Aiming at the problems, the water detection method for the underwater tunnel disclosed by the invention combines a TST geological radar water detection method and an advanced drilling water detection method, has complementary advantages and disadvantages, can reduce water detection cost and save engineering cost, and is simple, simple and convenient to operate, and has important practical significance and wide application prospect.
Disclosure of Invention
The technical problem is as follows: the invention aims to overcome the defects in the prior art and provide the underwater tunnel water detection method which is simple in construction, low in cost and high in precision.
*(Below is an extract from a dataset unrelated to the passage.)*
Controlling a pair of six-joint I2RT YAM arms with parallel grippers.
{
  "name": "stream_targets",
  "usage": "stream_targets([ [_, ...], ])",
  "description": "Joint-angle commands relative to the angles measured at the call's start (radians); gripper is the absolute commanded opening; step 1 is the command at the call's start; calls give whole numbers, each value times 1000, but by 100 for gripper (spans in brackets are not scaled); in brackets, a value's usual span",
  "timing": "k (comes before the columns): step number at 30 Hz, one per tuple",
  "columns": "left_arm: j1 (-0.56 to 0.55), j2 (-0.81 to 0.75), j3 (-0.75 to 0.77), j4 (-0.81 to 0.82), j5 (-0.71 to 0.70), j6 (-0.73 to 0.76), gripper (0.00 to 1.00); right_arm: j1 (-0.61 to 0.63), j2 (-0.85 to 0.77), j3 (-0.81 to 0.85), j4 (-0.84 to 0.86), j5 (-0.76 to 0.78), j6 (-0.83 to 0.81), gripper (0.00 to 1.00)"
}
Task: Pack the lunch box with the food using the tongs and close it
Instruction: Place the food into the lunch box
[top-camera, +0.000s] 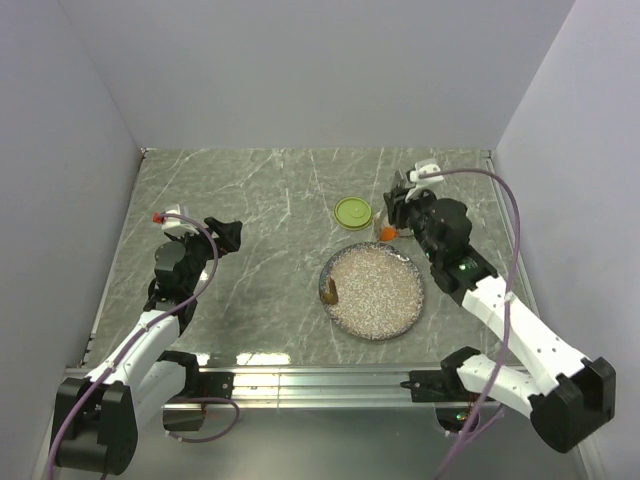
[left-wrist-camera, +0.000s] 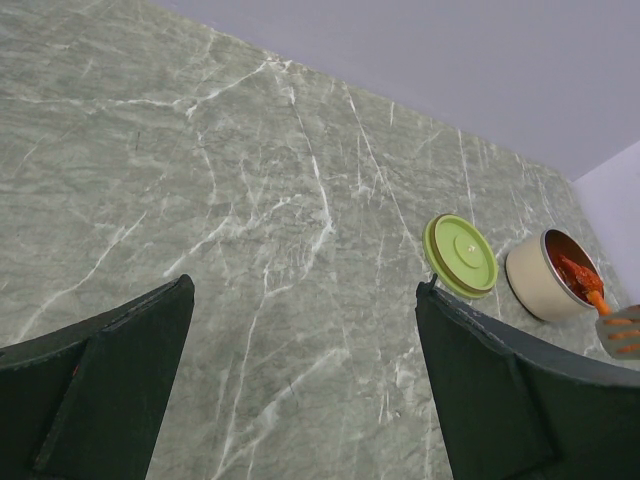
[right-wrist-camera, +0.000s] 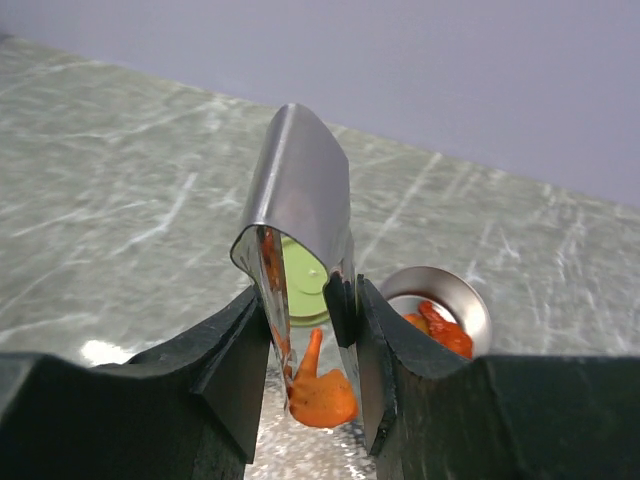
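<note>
My right gripper (right-wrist-camera: 310, 296) is shut on the shiny steel tongs (right-wrist-camera: 300, 190), whose two arms run down between my fingers. An orange piece of food (right-wrist-camera: 322, 395) sits pinched between the tong tips, just left of the lunch box (right-wrist-camera: 472, 300). The open steel tin holds red and orange pieces (right-wrist-camera: 442, 328). Its lime-green lid (top-camera: 353, 212) lies flat on the table to the left of the tin. In the top view my right gripper (top-camera: 400, 213) covers most of the tin, and the orange piece (top-camera: 387, 233) shows beside it. One brown piece (top-camera: 329, 291) lies on the plate. My left gripper (left-wrist-camera: 305, 290) is open above bare table.
The large speckled grey plate (top-camera: 385, 300) lies in front of the lid and tin, close to the right arm. Grey walls enclose the marble table on three sides. The left wrist view shows the lid (left-wrist-camera: 460, 255) and the tin (left-wrist-camera: 540, 285) at its right edge.
</note>
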Motion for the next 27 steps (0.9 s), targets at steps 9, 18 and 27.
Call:
stream_targets([
  [9, -4, -3, 19, 41, 16, 12, 99, -162, 226, 212, 55, -70, -17, 20],
  [18, -5, 2, 19, 44, 17, 12, 99, -221, 310, 270, 40, -92, -13, 21],
  [27, -4, 0, 17, 44, 16, 13, 99, -250, 389, 318, 21, -83, -17, 21],
])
The technical scheme of the invention comprises the following steps:
a. acquiring data by using a TST advanced prediction technology to obtain wave velocity of surrounding rock in front of a tunnel face and a position image of a geologic body;
b. processing the acquired data through TST software to obtain a TST geological structure offset image and a wave velocity distribution map;
c. analyzing the TST geological structure migration image, the wave velocity distribution diagram and related geological data to obtain the geological condition forecast of the surrounding rock on the slope of the arch crown of the tunnel face;
d. performing advanced drilling water actual measurement, and drilling a directional borehole;
e. testing the drilling speed of the drill hole and observing the drill core of the drill hole to obtain a detailed geological report of the working face;
f. rechecking and inspecting the bad stratum in the geological report;
and d, the data acquisition in the step a is realized through a geological radar antenna, one data acquisition is determined through the cooperation of a computer keyboard and a radar control system, and the data acquisition is carried out after the antenna moves according to a fixed distance.
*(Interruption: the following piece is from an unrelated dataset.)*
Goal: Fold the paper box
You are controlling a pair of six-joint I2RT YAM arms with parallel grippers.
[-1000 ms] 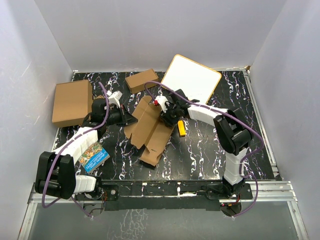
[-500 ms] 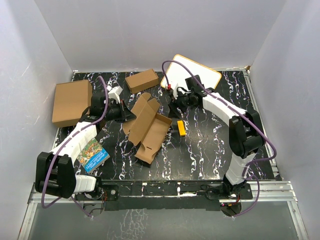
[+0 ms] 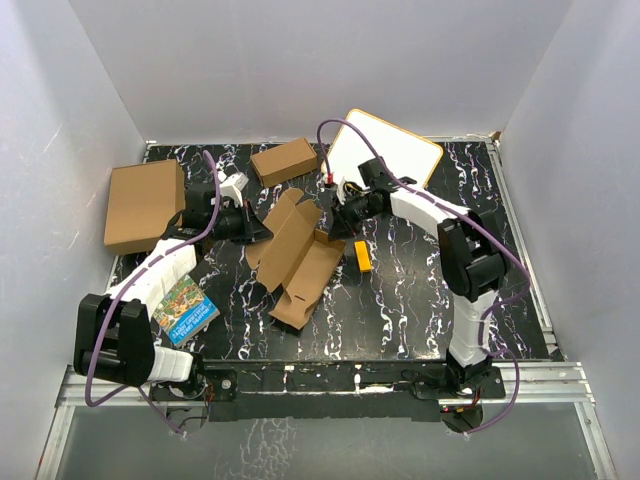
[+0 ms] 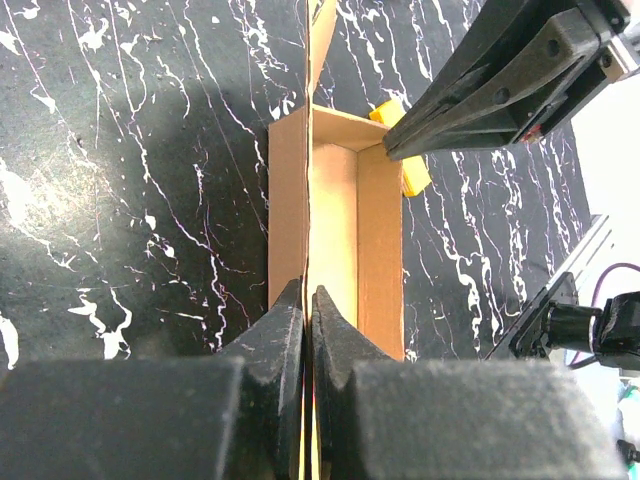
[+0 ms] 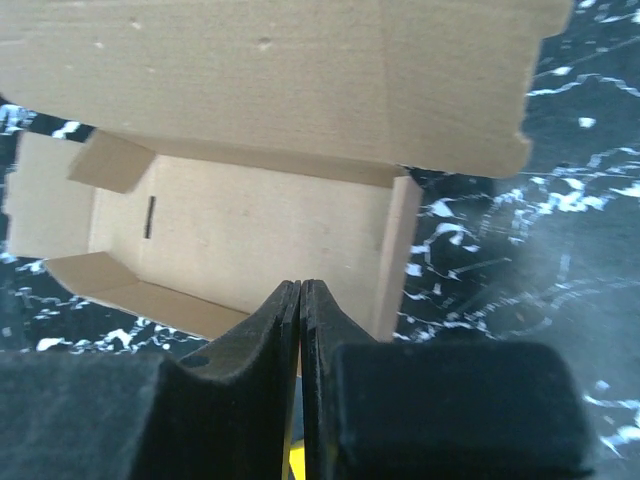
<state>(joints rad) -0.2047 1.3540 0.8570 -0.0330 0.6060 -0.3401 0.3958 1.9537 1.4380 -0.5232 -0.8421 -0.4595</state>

The processing process of the acquired data through the TST software in the step b mainly comprises the following steps: the method comprises the steps of seismic record data format conversion, seismic record selection, seismic data preprocessing, observation system geometric position editing, bad channel elimination, seismic wave field direction filtering, surrounding rock wave velocity analysis, geologic body migration imaging and wave velocity distribution imaging.
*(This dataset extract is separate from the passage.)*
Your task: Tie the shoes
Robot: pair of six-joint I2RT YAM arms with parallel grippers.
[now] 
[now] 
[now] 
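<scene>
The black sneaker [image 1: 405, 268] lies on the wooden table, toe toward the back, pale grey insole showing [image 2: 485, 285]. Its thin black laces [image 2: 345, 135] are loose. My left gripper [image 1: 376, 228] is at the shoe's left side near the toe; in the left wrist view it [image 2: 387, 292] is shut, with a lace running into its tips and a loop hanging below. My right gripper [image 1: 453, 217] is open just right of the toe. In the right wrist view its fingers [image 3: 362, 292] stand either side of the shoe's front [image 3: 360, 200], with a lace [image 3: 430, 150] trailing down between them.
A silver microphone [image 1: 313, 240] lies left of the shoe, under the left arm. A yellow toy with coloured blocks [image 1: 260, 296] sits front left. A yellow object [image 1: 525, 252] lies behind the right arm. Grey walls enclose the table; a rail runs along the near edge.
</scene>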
The concrete contents in the step d are as follows: firstly, arranging a water detecting drilling machine behind a tunnel face, and determining the working height of the water detecting drilling machine according to the size of a tunnel section; calibrating drilling positions in a geological department, wherein the drilling positions comprise a No. 1 drilling hole positioned at the top end of the arch top surface, a No. 2 drilling hole and a No. 3 drilling hole which are positioned on the arch top surface and are close to the side wall surface and are symmetrical with each other; starting the water exploration drilling machine, and respectively drilling the No. 1 drilling hole, the No. 2 drilling hole and the No. 3 drilling hole, wherein the allowable tunneling distance is D, the advance distance is C, and the side distance is E; if uncertain parts existing in geological condition forecast exist in the range defined by the detectable layer A and the safety peripheral coil, directional drilling is carried out through the water exploration drilling machine, and detailed exploration is carried out.
And e, the geological report of the step e comprises the strength index, the drillability index, the rock integrity index, the underground water condition and the like of the rock (body) in front of the tunnel face.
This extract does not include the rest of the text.